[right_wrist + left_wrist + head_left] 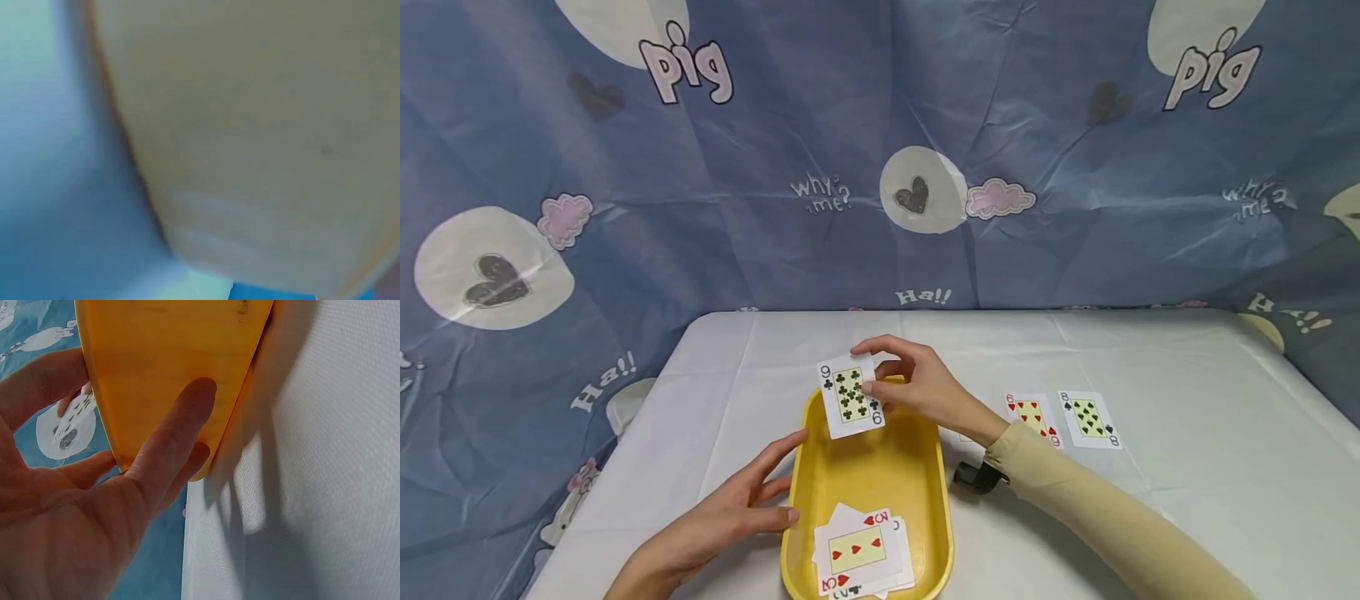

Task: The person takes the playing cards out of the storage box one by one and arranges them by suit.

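My right hand (928,387) pinches a nine of clubs playing card (842,408), face up and tilted, over the far end of a yellow tray (872,467). At the tray's left side, my left hand (726,517) touches the rim and wall with extended, spread fingers. Seen closer in the left wrist view, the left hand's fingers (172,440) lie against the outer wall. Several overlapping cards lie in the near end of the tray, a three of hearts (859,552) on top. The right wrist view shows the tray wall (250,144), blurred; the card is hidden there.
Right of the tray, a six of hearts (1032,417) and an eight of spades (1088,419) lie face up on the white tabletop (1210,433). Another card (964,437) is mostly hidden by the right wrist, which wears a black device (977,477). A patterned blue cloth (820,258) hangs behind.
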Demonstrator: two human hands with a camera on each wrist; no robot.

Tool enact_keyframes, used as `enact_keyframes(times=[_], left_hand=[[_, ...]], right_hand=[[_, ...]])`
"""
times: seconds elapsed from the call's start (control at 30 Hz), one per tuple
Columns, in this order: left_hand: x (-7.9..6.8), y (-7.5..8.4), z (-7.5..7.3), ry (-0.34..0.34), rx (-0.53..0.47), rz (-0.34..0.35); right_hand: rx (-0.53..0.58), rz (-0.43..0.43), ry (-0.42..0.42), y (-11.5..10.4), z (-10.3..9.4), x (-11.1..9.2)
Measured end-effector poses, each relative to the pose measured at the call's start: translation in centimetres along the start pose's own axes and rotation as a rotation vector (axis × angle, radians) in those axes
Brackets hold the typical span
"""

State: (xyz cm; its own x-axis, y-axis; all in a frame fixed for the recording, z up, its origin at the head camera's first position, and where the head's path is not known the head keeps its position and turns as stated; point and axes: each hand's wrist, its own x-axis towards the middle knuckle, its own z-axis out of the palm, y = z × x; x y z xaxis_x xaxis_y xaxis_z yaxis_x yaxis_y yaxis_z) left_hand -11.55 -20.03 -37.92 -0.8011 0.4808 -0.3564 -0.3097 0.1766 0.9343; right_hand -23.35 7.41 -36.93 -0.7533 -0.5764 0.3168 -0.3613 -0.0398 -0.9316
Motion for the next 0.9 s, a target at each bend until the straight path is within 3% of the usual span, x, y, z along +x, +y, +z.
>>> enact_keyframes(times=[0.2,0.37,0.9], left_hand=[[-0.1,0.0,-0.1,0.009,0.013,0.003],[-0.2,0.0,-0.1,0.007,0.012,0.004],[0.0,0.0,-0.1,-0.001,0.006,-0.018]], right_hand=[[-0.028,0.049,0.061,-1.8,-0.8,-1.9],[-0.016,0.078,0.113,-1.6,-2.1,-3.3],[-0.075,0.032,0.185,-1.9,-7.6,-8.4]])
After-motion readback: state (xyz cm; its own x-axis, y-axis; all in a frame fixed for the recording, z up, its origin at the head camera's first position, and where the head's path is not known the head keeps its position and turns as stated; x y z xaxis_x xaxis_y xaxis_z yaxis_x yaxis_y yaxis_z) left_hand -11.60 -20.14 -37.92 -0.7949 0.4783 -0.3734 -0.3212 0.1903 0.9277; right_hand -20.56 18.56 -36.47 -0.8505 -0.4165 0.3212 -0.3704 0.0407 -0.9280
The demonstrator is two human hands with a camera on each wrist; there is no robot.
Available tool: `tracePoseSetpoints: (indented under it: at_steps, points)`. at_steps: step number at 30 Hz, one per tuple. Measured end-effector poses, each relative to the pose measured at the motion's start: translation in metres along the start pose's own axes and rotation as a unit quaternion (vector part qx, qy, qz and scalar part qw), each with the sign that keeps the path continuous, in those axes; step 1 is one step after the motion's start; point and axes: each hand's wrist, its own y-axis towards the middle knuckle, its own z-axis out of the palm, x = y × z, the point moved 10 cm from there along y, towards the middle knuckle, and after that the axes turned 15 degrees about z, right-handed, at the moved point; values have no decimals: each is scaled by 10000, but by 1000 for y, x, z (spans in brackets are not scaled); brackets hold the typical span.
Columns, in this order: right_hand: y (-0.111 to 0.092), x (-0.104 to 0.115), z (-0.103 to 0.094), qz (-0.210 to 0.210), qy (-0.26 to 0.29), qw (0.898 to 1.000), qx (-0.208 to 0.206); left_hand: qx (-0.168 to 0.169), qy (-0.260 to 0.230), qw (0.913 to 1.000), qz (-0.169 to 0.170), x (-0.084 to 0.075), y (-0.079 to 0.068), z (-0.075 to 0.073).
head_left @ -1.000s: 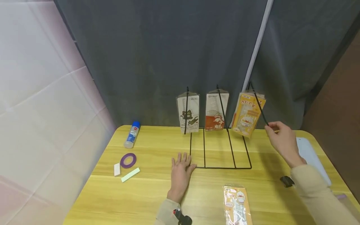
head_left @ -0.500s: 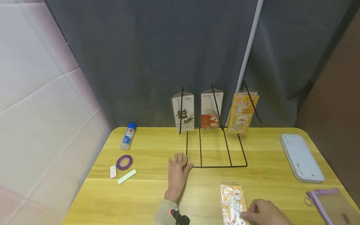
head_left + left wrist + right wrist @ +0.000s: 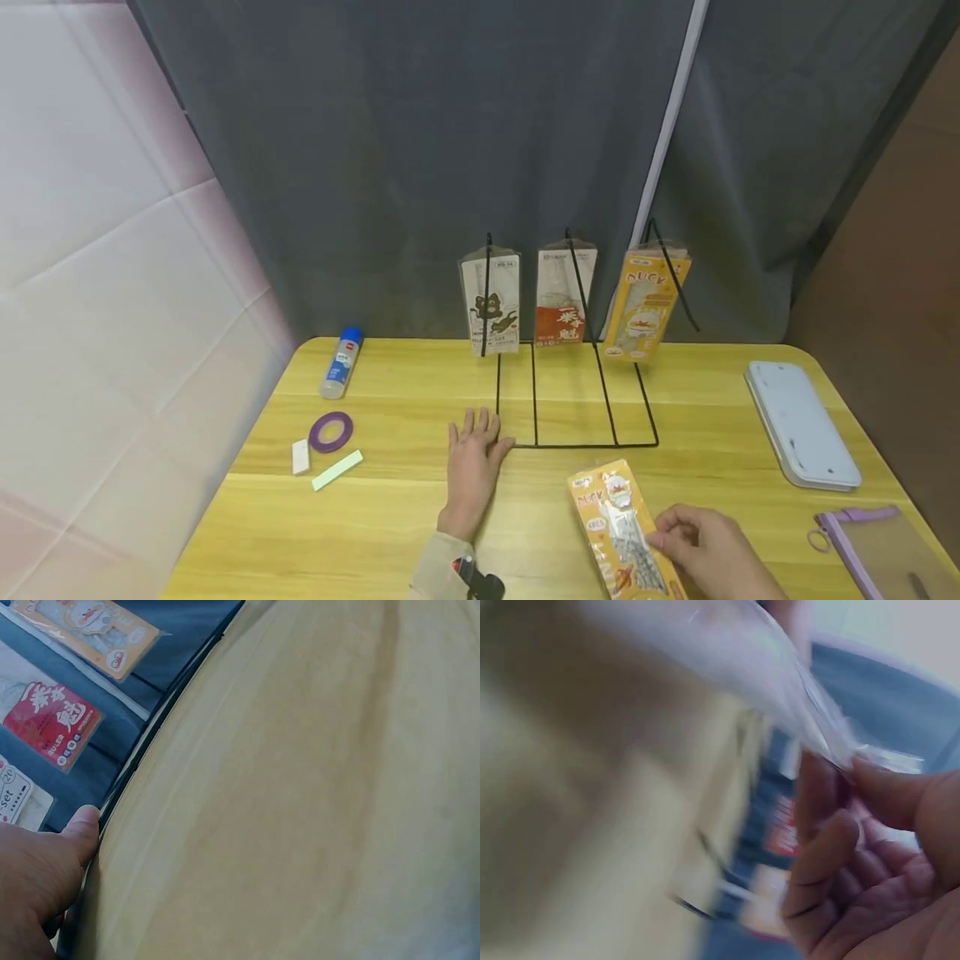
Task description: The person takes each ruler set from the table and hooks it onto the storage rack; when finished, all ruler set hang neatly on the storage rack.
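Note:
My left hand (image 3: 472,475) lies flat with fingers extended, its thumb touching the near left corner of the black wire rack (image 3: 577,447). In the left wrist view, the thumb (image 3: 84,829) rests against the rack's edge. My right hand (image 3: 705,546) pinches the right edge of an orange duck ruler-set packet (image 3: 626,537) between thumb and fingers; the packet is tilted above the table. In the right wrist view its clear wrapper (image 3: 780,690) is blurred. From the rack's prongs hang a white cat ruler packet (image 3: 491,300), a red-and-white packet (image 3: 561,321) and another orange duck packet (image 3: 643,304).
On the left lie a glue stick (image 3: 342,363), a purple tape roll (image 3: 331,413), a white eraser (image 3: 301,457) and a pale green strip (image 3: 337,470). At right are a light blue case (image 3: 802,425) and a mesh zip pouch (image 3: 885,542). A grey curtain (image 3: 420,167) stands behind.
My right hand has left the right prong of the rack, come down to the orange duck packet on the table, and lifted and tilted it. My left hand has stayed in place.

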Motion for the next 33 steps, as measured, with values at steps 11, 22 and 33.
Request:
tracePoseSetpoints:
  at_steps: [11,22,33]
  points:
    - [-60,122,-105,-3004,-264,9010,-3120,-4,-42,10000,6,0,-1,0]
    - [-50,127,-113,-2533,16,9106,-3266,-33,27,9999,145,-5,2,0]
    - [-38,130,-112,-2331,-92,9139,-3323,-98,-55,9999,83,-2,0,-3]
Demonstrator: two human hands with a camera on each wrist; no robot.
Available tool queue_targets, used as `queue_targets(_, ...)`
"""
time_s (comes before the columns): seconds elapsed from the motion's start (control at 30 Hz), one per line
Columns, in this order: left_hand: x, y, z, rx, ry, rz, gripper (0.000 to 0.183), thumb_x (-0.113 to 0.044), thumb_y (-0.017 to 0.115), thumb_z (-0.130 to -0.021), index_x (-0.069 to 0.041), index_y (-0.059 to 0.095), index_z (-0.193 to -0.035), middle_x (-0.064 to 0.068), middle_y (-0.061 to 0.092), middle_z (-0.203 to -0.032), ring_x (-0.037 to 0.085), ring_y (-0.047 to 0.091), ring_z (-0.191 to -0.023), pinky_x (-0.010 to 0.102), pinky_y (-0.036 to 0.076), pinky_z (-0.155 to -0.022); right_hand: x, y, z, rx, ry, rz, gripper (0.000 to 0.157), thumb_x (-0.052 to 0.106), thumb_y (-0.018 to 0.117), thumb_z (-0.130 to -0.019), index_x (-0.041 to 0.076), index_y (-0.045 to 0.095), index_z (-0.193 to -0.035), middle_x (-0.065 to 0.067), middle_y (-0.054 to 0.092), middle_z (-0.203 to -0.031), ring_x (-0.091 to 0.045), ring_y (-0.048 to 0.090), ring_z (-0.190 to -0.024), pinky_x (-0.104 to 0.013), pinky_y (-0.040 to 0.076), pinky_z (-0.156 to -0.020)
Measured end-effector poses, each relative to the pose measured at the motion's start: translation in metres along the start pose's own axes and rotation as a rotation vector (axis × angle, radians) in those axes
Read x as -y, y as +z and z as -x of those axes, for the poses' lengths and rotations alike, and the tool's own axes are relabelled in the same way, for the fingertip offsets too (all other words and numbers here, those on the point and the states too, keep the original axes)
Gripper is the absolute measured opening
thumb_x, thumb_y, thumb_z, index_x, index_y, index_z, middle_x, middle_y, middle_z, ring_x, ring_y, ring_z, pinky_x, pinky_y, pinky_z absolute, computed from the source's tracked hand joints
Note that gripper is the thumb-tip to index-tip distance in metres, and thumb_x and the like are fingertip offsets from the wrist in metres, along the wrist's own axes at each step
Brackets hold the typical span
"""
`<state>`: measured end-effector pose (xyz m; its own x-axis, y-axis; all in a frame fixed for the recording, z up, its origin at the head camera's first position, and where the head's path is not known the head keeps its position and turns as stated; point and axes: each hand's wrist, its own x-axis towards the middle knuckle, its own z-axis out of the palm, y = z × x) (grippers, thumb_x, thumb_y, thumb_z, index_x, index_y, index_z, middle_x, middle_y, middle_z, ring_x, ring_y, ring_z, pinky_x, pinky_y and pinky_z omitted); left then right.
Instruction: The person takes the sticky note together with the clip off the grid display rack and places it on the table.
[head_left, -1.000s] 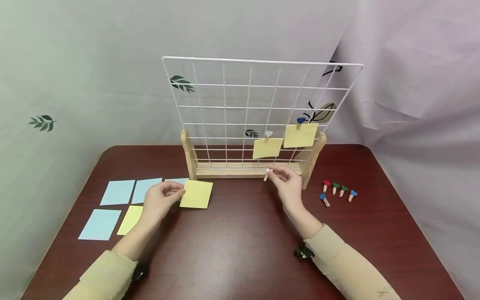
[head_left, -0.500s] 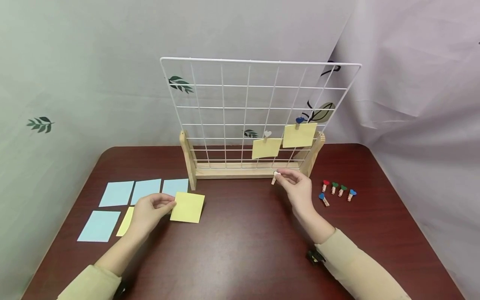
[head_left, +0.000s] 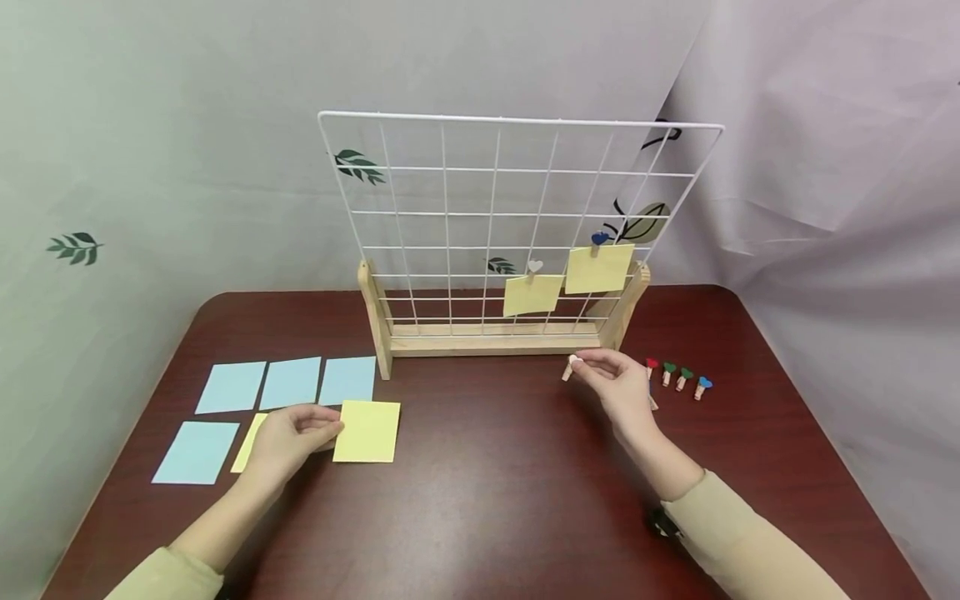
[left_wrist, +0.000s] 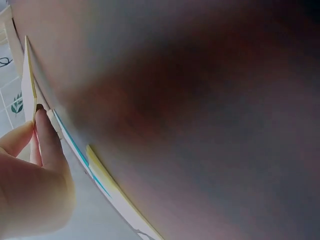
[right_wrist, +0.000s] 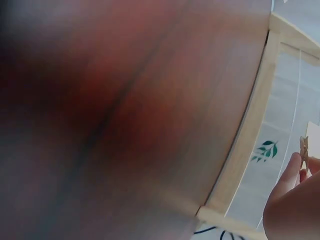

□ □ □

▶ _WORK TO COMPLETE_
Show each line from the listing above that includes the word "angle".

▶ _TASK SOLUTION_
Measured end-effector poses, each relative to the pose measured at the call's start: translation in centimetres along the start pose's own axes and rotation as a rotation vector (axis × angle, radians) in those axes
Measured end-effector poses, each relative to the pose measured at the motion's start: translation in metres along the start pose's own axes and rotation as a rotation vector (axis × angle, radians) in those axes

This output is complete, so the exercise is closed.